During workshops for Latin History for Morons, Leguizamo tried to keep personal stories out of the production. But post-show Q&As found audiences begging for them. He started to add personal anecdotes to complement the vignettes chronicling the historic moments he’s talking about. He began getting standing ovations.
“Sometimes as an artist you have to make certain personal sacrifices in order to enlighten,” he says.
Still, he’s excited that Latin History for Morons is premiering at an exciting time for his community. He’s moved by the conversation that the #OscarsSoWhite movement started, and the way it exposed what he called a “diseased” studio system when it comes to diversity. A musical starring a black Alexander Hamilton and a Latin Aaron Burr is making history, and Lin-Manuel Miranda is being labeled—quite literally—a genius.

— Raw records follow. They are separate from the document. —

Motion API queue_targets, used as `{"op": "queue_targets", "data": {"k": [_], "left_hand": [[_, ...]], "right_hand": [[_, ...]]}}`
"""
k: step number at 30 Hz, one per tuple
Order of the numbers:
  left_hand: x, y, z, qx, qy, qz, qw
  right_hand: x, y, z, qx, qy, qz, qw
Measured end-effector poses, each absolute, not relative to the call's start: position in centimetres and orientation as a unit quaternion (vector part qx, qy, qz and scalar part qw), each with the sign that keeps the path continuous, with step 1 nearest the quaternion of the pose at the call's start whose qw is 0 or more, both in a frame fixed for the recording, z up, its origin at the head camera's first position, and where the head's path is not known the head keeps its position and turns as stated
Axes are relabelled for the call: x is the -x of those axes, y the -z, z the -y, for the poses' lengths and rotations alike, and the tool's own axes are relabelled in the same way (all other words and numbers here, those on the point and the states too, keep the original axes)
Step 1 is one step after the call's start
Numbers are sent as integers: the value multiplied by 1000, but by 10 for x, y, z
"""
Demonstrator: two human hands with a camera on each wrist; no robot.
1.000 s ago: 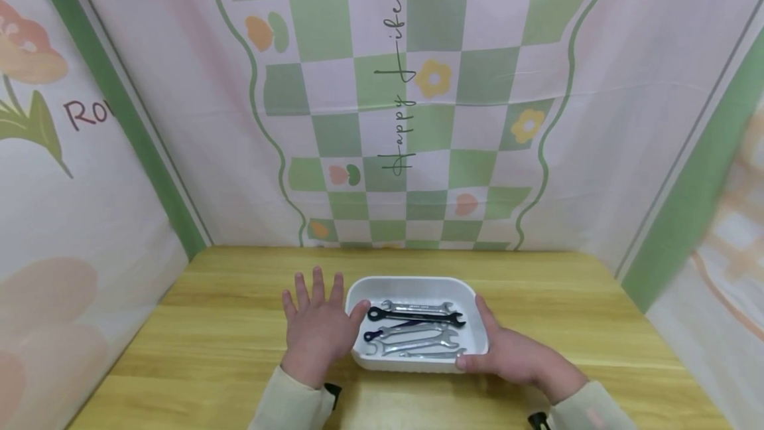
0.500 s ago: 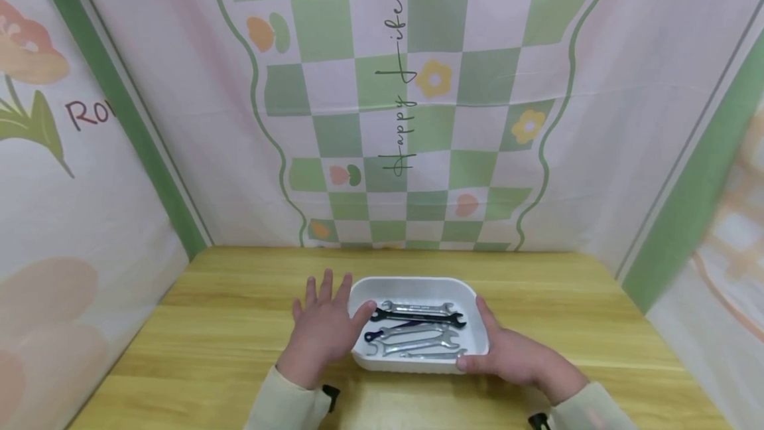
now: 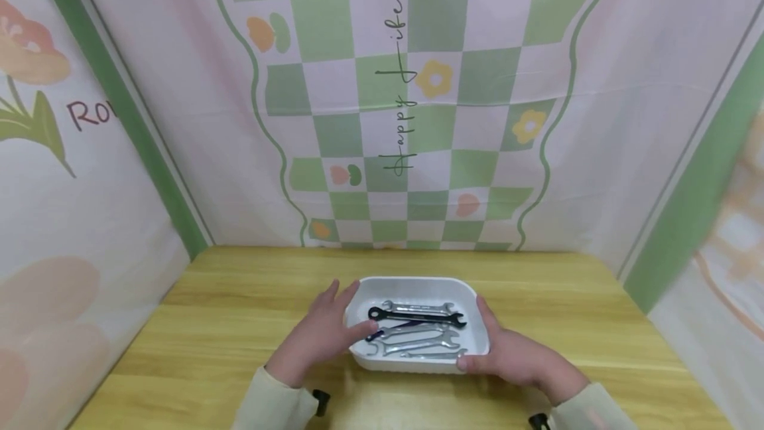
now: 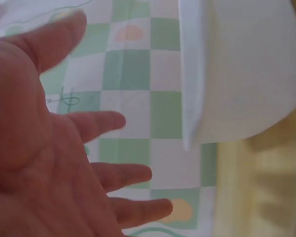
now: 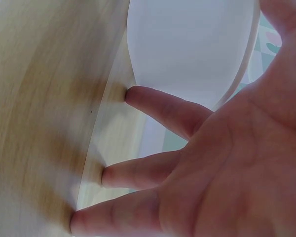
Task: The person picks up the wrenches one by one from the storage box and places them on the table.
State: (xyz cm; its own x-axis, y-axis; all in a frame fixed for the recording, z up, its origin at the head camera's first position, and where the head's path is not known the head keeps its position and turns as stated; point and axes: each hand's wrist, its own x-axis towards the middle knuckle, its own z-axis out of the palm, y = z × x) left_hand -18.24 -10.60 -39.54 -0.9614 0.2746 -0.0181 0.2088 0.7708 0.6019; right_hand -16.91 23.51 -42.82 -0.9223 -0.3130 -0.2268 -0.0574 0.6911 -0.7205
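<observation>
At lower centre of the frame, white tray [image 3: 412,365] of wrenches [image 3: 416,316], probably stiff, slick and metal-laden, best gripped at both ends, between left hand [image 3: 322,332], spread wide, and right hand [image 3: 513,353], likewise splayed.

Both forearms enter low in the head view and angle inward, covered by pale sleeves [image 3: 277,400] that leave the wrists bare. The left hand [image 3: 319,330] is held with its thumb [image 3: 361,332] pointing across toward the other hand. From the left wrist its palm shows, with three fingers [image 4: 121,176] nearly straight and spaced apart. The right hand [image 3: 504,350] has its thumb and foremost finger spread well apart. From the right wrist, three fingers [image 5: 138,170] extend straight and splayed, the thumb only partly visible.
</observation>
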Motion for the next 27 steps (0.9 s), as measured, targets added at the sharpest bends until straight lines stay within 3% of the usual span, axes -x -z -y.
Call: {"op": "queue_targets", "data": {"k": [12, 27], "left_hand": [[181, 416, 116, -137, -411, -894, 115], [183, 425, 120, -108, -392, -906, 118]], "right_hand": [[168, 428, -235, 110, 380, -904, 163], [168, 427, -235, 114, 381, -904, 159]]}}
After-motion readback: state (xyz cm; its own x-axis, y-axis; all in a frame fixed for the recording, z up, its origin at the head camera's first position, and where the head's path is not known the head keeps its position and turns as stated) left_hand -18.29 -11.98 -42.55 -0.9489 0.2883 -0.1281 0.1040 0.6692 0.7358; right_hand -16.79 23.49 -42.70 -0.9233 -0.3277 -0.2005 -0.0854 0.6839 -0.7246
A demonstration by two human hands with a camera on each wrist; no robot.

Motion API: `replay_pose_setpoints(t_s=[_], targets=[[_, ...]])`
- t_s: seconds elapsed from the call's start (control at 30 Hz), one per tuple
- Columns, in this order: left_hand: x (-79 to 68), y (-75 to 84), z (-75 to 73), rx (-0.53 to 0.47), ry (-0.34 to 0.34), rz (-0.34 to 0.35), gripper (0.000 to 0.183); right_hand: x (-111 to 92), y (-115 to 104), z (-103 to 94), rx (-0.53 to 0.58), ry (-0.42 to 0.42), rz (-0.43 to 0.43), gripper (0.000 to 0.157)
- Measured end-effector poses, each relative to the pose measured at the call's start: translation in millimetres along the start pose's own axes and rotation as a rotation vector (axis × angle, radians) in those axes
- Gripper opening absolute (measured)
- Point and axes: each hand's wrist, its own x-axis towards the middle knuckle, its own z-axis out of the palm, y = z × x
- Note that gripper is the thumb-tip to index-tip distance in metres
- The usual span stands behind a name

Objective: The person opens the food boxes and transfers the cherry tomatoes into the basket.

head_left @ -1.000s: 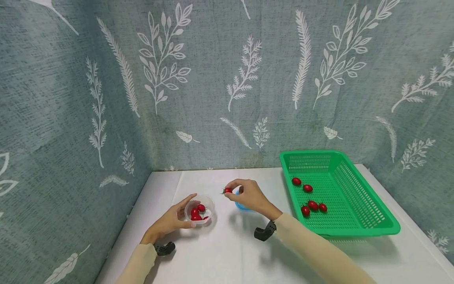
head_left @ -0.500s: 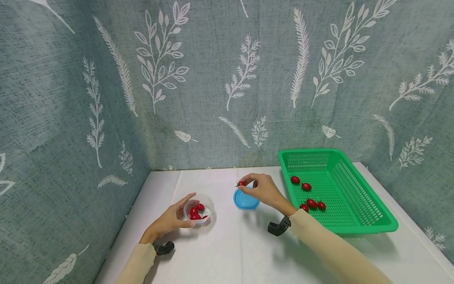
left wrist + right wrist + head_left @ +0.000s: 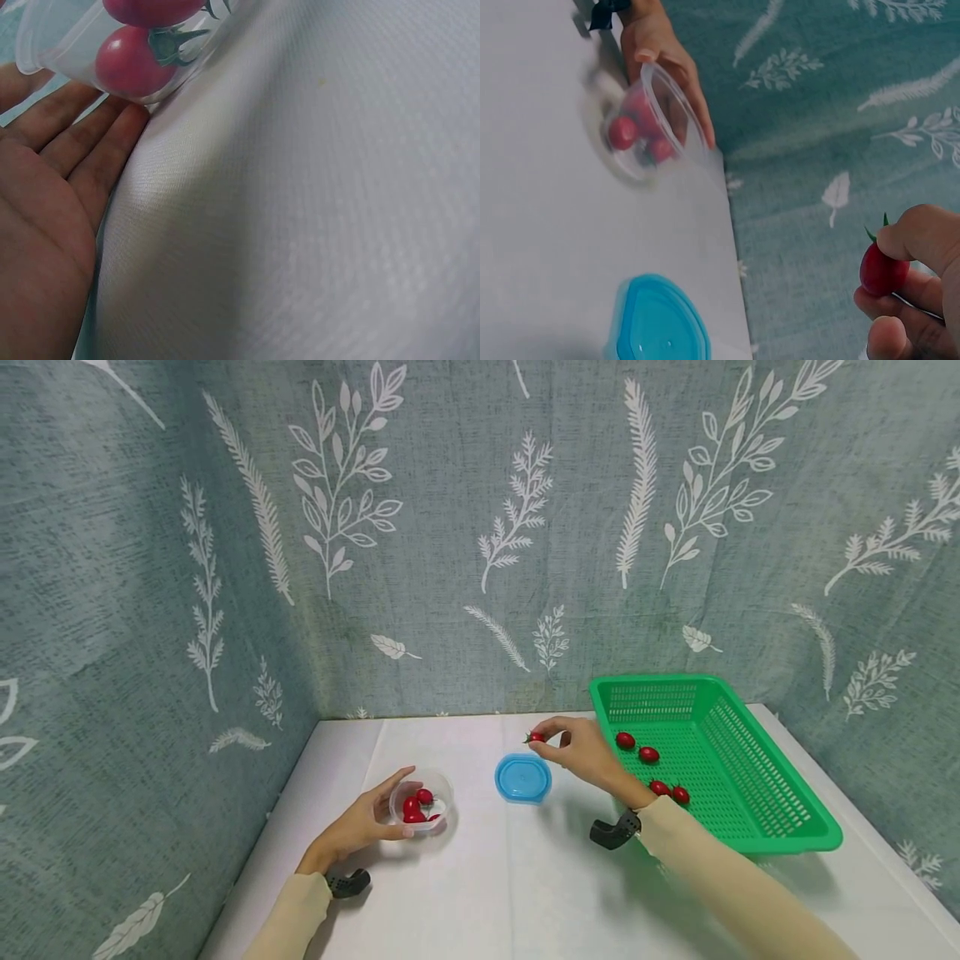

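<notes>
My left hand point(image 3: 358, 828) holds a clear plastic tub point(image 3: 444, 787) from its left side, thumb at the near rim and fingers round the far side. Several cherry tomatoes point(image 3: 622, 133) lie inside the tub. Over the table, between the blue lid point(image 3: 522, 778) and the green basket point(image 3: 783, 837), my right hand point(image 3: 587, 753) pinches one cherry tomato point(image 3: 883, 268) between thumb and fingers. Its green stem tips show beside the thumb in the right wrist view. The lid lies flat on the table, a little to the near left of that hand.
At the right of the white-covered table point(image 3: 465, 902) stands the green basket, with several tomatoes point(image 3: 648, 754) on its floor. My right forearm passes over its near left corner. A patterned cloth point(image 3: 450, 527) hangs behind the table and along its sides.
My right hand has moved to the right with the cherry tomato, away from the tub and past the lid, which now shows in full. The left hand and tub have stayed put.
</notes>
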Motion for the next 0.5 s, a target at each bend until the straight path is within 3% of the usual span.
replay_pose_setpoints(t_s=[0.27,0.5], targets=[[1.6,-0.7,-0.3,0.010,0.012,-0.043,0.106,-9,6,-21.1,0.021,0.015,0.042,0.014],[1.4,-1.1,0.1,0.003,0.005,-0.027,0.106,-15,21,-36.4,0.030,0.029,0.079,0.017]])
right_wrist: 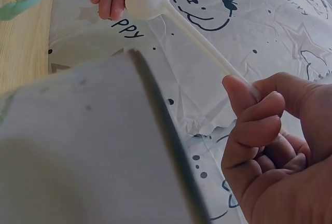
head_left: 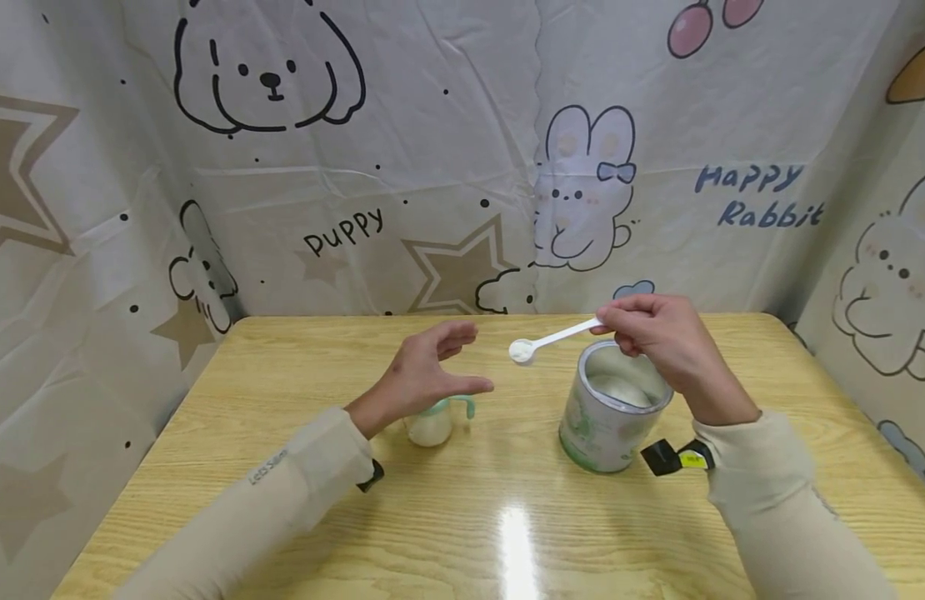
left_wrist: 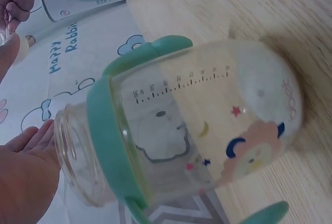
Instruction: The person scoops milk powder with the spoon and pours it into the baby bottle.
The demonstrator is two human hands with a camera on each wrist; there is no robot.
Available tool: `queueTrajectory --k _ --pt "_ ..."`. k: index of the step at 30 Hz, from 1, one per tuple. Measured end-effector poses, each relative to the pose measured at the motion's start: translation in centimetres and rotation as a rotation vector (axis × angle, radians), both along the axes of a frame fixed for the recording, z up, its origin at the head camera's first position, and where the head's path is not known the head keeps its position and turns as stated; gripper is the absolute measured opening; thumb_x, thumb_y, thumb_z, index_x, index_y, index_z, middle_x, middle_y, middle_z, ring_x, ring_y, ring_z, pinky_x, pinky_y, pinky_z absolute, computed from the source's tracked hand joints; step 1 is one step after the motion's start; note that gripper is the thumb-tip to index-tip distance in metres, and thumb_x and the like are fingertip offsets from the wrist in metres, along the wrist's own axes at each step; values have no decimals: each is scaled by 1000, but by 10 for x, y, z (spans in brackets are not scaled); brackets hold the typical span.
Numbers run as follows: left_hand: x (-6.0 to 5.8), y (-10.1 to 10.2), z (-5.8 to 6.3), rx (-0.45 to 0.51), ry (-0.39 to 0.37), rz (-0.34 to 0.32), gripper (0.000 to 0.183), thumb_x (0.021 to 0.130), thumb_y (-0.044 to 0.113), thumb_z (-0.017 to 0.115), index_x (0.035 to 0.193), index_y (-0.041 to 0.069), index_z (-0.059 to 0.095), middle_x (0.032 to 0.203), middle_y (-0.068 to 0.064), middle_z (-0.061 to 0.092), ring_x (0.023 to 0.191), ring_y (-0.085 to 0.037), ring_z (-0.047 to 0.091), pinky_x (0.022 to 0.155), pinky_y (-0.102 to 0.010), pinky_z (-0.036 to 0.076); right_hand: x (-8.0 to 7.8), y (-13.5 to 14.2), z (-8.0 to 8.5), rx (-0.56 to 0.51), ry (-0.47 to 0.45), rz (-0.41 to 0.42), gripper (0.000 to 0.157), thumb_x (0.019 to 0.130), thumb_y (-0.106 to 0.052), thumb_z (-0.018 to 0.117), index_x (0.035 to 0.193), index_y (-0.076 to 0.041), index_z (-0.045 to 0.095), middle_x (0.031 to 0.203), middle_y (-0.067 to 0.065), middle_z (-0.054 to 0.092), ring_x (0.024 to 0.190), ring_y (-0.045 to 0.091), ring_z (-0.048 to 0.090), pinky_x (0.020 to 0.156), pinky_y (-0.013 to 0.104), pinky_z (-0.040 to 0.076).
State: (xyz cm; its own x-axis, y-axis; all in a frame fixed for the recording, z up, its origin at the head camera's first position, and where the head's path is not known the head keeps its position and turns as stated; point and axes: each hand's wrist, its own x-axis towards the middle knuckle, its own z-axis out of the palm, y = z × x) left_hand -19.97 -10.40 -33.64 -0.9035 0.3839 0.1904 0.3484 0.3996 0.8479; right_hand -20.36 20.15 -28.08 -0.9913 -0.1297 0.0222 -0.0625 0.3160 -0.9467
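Note:
My right hand (head_left: 661, 340) pinches the handle end of a white measuring scoop (head_left: 556, 337) between thumb and fingers. White powder fills the scoop's bowl, which hangs in the air left of the can. Below that hand stands an open milk powder can (head_left: 597, 429) with white powder inside. My left hand (head_left: 421, 371) is held over a clear baby bottle (left_wrist: 176, 125), fingers spread and thumb apart, holding nothing. The bottle stands upright and uncapped, with a green collar and handles; in the head view the left hand hides its mouth.
A pale wooden table (head_left: 297, 500) carries the bottle at left of centre and the can to its right. Behind and at both sides hangs a light cloth (head_left: 447, 133) printed with rabbits, stars and a puppy. Each wrist wears a dark strap.

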Motion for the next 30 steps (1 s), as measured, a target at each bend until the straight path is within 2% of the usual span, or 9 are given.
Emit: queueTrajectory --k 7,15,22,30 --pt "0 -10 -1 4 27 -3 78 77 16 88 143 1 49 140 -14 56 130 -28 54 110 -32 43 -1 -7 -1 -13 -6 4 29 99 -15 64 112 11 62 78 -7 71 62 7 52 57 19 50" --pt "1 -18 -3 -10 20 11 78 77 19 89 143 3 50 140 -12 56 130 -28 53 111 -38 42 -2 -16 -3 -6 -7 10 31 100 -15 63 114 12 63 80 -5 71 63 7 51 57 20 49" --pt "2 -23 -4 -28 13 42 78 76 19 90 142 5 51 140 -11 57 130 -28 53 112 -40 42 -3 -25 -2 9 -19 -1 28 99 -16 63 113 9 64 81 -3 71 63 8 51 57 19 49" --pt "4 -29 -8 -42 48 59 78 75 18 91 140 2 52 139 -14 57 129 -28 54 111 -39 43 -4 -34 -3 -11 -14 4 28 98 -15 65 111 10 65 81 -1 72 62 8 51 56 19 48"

“We’re making huge inroads,” he says. “But we’re taking them. They’re not being given to us. To get them, you have to fight for everything you get.”
And therein lies the mission of Latin History for Morons. The mission of Leguizamo’s entire career, really.
“I grew up feeling like a second class citizen when I shouldn’t have,” he says. “I shouldn’t have felt that way. I should’ve felt like, ‘Oh look. My people have contributed big time all through history.’ I want that to change. That’d be powerful, you know?”